BM: Zdaje się, że Stany Zjednoczone to miejsce, w którym występuje bardzo zróżnicowany konglomerat wierzeń religijnych?

WS: Sytuacja kościołów w Stanach jest bardzo ciekawa. W Polsce mamy chrześcijański monolit religijny. W Ameryce nie ma czegoś takiego, nie ma jednej wiary. Jest tam dużo kościołów protestanckich, które są jednak mocno rozdrobnione i są odłamy, które w Polsce w ogóle nie funkcjonują. Chrześcijaństwo jest oczywiście bardzo ważną religią, widać to chociażby w postaci prezydenta, który najlepiej jeżeli jest postacią wierzącą, a jeszcze lepiej, kiedy powołuje się na Boga. Wtedy ludzie chętniej go słuchają i jest bardziej przekonywający.


BM: Spodziewa się Pan dużego szoku kulturowego?

WS: Tak. Trudno przewidzieć jak faktycznie wygląda ta kultura. Czytam dużo o Ameryce, ale wiem, że to co przeczytałem, to co zobaczyłem w filmach, jest zupełnie inne niż w rzeczywistości.
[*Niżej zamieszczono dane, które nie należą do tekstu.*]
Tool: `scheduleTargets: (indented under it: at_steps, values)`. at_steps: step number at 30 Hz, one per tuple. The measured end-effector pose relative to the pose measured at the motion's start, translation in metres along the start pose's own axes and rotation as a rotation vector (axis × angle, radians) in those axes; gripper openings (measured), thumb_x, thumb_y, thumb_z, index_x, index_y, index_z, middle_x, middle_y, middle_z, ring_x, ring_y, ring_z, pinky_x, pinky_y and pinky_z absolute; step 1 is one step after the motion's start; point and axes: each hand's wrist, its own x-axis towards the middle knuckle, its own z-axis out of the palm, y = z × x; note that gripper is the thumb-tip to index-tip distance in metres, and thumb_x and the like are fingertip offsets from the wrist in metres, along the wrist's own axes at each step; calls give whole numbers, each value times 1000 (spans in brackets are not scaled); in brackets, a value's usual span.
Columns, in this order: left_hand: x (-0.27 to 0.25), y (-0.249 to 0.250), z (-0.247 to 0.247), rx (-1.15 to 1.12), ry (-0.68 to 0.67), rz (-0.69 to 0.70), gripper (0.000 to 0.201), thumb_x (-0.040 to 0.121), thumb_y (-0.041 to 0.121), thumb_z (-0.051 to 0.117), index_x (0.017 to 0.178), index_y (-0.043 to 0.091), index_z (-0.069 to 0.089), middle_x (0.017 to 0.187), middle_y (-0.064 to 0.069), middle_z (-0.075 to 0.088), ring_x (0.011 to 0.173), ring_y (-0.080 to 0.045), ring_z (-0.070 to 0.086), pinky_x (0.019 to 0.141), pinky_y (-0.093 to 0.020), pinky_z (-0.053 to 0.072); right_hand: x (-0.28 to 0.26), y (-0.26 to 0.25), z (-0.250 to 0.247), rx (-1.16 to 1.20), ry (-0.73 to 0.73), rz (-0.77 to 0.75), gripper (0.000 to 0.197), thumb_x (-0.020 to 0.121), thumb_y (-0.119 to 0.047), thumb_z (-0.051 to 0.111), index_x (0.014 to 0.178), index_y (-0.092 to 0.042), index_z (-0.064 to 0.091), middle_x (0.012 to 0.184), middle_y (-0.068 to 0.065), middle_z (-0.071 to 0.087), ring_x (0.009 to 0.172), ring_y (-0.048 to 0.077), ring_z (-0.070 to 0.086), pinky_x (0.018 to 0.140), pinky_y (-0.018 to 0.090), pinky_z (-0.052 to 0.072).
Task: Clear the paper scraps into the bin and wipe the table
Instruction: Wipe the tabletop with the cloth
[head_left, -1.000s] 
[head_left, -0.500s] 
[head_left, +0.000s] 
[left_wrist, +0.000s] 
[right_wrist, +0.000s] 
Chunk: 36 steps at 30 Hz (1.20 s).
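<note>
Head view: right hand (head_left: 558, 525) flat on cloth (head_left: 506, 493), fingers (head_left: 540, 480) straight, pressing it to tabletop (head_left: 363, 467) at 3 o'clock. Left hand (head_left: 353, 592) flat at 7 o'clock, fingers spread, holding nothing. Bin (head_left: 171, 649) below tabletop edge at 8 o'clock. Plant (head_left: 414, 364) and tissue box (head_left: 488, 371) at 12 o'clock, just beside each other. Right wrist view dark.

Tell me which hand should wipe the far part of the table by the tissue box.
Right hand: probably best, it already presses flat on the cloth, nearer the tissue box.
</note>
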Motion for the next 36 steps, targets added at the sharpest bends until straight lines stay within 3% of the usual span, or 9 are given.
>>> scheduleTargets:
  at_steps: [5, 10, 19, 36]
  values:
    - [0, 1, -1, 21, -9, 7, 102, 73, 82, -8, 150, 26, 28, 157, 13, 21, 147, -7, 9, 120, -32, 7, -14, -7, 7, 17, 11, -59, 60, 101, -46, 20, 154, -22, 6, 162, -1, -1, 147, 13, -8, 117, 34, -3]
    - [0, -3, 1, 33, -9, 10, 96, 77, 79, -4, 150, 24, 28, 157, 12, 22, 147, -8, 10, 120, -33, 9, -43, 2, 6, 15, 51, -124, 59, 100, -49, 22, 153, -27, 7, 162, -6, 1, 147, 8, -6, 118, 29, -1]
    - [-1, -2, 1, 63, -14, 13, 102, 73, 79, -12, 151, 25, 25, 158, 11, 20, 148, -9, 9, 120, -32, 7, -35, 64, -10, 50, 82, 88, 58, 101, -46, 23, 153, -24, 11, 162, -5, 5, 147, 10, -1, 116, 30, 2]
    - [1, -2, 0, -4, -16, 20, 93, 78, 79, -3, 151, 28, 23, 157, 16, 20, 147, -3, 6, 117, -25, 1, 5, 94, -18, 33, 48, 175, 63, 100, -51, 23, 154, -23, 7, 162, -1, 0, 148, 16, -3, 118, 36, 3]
Zresztą tak samo było jak jechałem do Finlandii, której zupełnie nie znałem. Wszelkie przygotowania są bardzo trudne do przeprowadzenia, jeżeli znajduje się w zupełnie innej przestrzeni. Jeżeli chciałby Pan przeprowadzić badania nad kompozytorami żyjącymi nad morzem w Polsce, to jest to o wiele prostsze. Jest ta sama kultura, zmienia się jedynie otoczenie, które może w jakiś sposób wpływać na twórców. Tutaj, to zupełnie inny świat, inna historia, inna mieszanka kulturowa.


BM: Czy oprócz badań myśli Pan, że znajdzie czas na tworzenie nowych kompozycji?

WS: Myślę, że tak. Whitman czeka na Amerykę. Będą to pieśni, które chciałbym ująć w cykl, chociaż chyba nie chcę mówić za dużo o utworze, którego jeszcze nie ma. Zdradzę tylko, że chciałbym go zatytułować We are Nature Jesteśmy naturą. Chciałbym pokazać, w jaki sposób osoby LGBT są naturą, na przekór tym, którzy wypominają, że ich preferencje byłyby z nią sprzeczne. Wszelkie metafory Whitmana, dotyczące drzew, liści, gałęzi, korzeni, fal, chciałem rozpatrzyć właśnie pod tym kątem.


BM: Zapowiada się bardzo ciekawie. W takim razie czekamy z niecierpliwością na partyturę oraz nagranie. Dziękuję za rozmowę.